The cost of self-driving drivers of commercial vehicles is rising, and drivers will make mistakes and fatigue during driving. The competition in the logistics industry is serious, it is normal for drivers to overload or work overtime, and there are many security risks. Secondly, the logistics industry is seriously involved and the operating costs remain high. In the long-distance trunk transportation scene, electric and self-driving trucks have great potential, and express delivery and logistics distribution in urban areas will also generate a lot of demand in the low-speed scene.
Let's talk about robots. Many robots are growing and financing at a very fast speed this year. The important reason is that after the artificial intelligence technology matures, there are many results in algorithms and perceptual decisions.
For service-oriented cities, the closed loop of implementation and service will be finally realized. As an IOT device that can concretize AI capabilities, robots are empowered by AI, artificial intelligence and artificial intelligence in the cloud.
Robot track, some enterprises are divided into three stages. The first stage is to make the robot, complete the equipment and deliver it to Party A or the engineering company. This is a necessary stage. Enterprises need to consider the types and orbits of robots, such as service robots, industrial robots, cooperative robots and medical robots.
In the second stage, the robot collected a lot of data in the scene, and after precipitation, it became an important data source and foundation for AI to be smarter. The second stage has a long way to go, and whether the enterprise is excellent or not can also be seen in the second stage.
The third stage is similar to Tesla's development logic. In public perception, Tesla is not only a new energy automobile enterprise, but also a big data enterprise. Robot enterprises also have this phenomenon, and robots will eventually grow into terminals with self-learning and self-optimization.
In fact, robot companies can help new IOT equipment companies become smarter. Take the autopilot service provided by Tesla as an example.
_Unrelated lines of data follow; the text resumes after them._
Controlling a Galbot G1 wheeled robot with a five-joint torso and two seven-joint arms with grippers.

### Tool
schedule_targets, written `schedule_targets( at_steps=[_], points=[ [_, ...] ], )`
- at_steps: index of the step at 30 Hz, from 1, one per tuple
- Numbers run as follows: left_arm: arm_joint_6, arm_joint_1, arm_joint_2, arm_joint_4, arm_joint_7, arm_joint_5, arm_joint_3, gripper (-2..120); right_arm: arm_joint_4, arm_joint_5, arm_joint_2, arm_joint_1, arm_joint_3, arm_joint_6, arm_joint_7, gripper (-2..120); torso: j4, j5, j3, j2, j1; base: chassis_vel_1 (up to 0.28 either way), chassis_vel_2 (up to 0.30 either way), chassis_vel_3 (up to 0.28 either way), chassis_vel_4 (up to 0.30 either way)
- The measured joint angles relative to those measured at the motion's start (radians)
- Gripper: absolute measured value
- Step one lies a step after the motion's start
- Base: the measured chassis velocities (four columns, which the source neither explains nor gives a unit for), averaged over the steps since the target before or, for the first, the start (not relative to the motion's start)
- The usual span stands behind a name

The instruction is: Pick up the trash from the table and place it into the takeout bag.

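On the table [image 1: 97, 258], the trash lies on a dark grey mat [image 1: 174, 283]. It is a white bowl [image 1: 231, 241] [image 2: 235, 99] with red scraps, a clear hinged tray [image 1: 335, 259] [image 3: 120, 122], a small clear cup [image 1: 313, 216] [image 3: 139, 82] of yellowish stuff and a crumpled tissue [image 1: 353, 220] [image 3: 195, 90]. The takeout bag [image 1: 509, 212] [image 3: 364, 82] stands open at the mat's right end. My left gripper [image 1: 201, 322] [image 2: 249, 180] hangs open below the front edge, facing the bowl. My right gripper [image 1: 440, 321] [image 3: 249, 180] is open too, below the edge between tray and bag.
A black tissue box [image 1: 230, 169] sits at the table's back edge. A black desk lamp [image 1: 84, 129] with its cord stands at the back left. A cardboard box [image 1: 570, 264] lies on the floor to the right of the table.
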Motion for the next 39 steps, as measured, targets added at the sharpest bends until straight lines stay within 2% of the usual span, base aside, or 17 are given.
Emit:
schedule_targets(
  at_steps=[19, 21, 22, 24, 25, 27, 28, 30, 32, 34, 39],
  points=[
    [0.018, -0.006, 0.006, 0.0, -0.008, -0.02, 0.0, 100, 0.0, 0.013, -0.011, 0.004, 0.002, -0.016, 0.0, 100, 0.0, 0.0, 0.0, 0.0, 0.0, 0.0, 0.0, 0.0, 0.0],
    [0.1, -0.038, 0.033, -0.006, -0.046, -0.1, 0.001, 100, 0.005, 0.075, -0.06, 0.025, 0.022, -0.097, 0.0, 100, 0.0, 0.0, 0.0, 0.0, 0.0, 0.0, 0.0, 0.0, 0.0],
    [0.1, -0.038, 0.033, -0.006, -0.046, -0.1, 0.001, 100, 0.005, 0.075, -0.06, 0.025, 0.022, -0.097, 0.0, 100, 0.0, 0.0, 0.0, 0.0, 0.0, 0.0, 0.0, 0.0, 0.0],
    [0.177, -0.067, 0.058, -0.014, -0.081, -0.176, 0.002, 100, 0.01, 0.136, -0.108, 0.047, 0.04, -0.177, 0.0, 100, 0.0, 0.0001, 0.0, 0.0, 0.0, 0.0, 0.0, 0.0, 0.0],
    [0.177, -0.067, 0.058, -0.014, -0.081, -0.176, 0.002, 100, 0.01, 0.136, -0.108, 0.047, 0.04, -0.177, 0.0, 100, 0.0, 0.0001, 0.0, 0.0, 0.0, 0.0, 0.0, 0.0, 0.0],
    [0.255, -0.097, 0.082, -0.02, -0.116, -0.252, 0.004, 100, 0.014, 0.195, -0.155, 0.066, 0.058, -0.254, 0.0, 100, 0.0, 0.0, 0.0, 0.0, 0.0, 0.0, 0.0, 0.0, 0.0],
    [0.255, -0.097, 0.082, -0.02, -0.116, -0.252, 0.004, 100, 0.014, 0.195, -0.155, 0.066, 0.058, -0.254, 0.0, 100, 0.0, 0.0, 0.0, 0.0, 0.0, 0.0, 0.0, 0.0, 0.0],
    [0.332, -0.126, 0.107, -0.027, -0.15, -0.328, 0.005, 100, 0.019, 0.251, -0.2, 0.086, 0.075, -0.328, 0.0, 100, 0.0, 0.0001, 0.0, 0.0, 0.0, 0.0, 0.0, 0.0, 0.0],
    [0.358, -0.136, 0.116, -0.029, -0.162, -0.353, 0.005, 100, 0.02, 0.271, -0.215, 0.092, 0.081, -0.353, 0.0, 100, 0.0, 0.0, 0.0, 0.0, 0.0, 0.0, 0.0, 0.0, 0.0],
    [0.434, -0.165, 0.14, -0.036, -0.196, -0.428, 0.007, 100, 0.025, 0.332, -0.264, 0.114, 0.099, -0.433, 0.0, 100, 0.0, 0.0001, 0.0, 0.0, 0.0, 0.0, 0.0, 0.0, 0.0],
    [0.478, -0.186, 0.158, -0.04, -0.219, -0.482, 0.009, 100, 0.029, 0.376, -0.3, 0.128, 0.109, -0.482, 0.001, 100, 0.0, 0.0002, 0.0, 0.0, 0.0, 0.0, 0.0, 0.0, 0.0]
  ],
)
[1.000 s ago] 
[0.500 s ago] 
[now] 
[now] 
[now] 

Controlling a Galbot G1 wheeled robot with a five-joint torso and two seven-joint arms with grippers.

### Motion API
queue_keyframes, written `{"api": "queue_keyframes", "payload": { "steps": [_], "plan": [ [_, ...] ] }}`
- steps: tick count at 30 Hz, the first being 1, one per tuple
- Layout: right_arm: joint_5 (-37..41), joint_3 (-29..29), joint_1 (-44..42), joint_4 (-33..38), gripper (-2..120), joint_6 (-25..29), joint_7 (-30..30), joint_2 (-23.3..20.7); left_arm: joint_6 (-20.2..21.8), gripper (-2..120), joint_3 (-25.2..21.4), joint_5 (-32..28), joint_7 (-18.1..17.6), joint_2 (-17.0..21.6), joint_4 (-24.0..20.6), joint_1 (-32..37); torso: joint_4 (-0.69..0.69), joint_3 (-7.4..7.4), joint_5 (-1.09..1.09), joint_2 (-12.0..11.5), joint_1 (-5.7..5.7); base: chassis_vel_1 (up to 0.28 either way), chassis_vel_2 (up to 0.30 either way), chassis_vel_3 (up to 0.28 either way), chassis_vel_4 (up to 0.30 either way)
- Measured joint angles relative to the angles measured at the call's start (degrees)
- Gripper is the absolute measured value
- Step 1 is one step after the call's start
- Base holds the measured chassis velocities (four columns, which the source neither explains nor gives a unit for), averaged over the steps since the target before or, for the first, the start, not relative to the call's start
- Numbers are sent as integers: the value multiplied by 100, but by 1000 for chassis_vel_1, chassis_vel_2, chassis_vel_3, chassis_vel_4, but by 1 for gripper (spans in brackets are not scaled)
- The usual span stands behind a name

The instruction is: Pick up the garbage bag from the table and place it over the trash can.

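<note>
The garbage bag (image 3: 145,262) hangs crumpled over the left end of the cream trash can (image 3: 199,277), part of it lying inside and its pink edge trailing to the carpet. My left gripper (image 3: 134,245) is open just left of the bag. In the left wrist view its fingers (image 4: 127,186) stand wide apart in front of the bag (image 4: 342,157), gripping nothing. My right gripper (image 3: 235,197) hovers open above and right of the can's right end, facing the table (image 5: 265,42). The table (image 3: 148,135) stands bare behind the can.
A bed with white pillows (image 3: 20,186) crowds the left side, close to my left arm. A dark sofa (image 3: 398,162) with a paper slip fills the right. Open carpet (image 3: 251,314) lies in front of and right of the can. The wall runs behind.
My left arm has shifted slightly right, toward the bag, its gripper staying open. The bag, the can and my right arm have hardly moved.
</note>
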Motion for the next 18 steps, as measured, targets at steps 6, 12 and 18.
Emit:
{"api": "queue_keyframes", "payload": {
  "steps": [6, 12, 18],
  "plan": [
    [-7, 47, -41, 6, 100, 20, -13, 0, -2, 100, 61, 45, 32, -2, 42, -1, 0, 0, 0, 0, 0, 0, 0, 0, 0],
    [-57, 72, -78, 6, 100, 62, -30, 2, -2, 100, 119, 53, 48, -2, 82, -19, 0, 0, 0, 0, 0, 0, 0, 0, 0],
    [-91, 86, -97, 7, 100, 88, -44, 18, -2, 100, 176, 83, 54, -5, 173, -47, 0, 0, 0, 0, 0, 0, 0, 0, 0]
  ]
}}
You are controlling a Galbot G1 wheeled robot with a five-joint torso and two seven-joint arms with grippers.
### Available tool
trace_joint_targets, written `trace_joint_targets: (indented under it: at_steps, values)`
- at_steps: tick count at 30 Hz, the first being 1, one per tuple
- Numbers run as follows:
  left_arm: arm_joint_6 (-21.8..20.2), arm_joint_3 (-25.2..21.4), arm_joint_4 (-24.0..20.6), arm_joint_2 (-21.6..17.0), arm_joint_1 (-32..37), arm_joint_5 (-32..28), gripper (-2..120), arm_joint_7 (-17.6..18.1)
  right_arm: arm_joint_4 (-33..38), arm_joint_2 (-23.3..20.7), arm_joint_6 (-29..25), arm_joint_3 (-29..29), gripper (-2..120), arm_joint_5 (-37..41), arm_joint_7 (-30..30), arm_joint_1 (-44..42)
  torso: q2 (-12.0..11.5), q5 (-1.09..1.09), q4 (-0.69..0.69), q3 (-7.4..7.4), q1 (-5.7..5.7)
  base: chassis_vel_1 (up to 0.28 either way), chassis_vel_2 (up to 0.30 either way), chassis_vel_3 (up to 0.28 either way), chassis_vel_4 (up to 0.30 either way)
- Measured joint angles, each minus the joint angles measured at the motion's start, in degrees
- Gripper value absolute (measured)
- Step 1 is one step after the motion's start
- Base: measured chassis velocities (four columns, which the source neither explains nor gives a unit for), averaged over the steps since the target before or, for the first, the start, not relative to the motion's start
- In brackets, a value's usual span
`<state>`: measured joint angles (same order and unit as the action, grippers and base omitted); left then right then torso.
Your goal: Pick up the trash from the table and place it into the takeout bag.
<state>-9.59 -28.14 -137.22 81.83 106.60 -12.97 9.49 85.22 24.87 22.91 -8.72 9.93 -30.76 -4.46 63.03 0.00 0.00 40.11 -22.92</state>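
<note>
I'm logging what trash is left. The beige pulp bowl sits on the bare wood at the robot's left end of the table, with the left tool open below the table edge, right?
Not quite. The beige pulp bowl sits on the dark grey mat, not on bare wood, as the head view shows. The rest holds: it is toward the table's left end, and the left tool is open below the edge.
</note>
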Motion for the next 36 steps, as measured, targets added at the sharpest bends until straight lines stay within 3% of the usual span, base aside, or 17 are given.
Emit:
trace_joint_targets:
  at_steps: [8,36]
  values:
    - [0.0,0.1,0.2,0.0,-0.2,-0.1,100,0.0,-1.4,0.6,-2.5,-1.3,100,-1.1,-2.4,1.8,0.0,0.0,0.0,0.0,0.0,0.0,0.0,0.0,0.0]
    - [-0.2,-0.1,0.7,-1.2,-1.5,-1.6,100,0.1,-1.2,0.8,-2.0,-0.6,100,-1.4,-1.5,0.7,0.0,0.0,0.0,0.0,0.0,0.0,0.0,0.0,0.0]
In a sense, it can open source and empower other companies. In the process of opening up urban bases and realizing people-oriented urban needs, there are a large number of equipment, enterprises and Internet of Things terminals. For a city manager, a big challenge is how many networks, platforms and platforms should be built in the face of massive applications, enterprises, services and data. This is a problem that many smart cities will face at present.
Databases or operating systems will gradually appear in some cities in the future.
In the long run, the last era was the mobile Internet era, and now it is at the peak of the dividend in the mobile Internet era. All applications of mobile phones are grown on the iOS platform or Android platform.
If the next era is the Internet of Things era, will it be possible to travel an operating system similar to iOS or Android, empower enterprises based on the development of IoT devices, or improve enterprise efficiency based on development environment, application environment, iterative upgrade environment and precipitation data?
In the past, the construction of smart cities was mostly information-centered, or scene-centered. We believe that the next stage is people-centered, and people-centered needs to consider that as a service-oriented city, it needs a strong hub and base.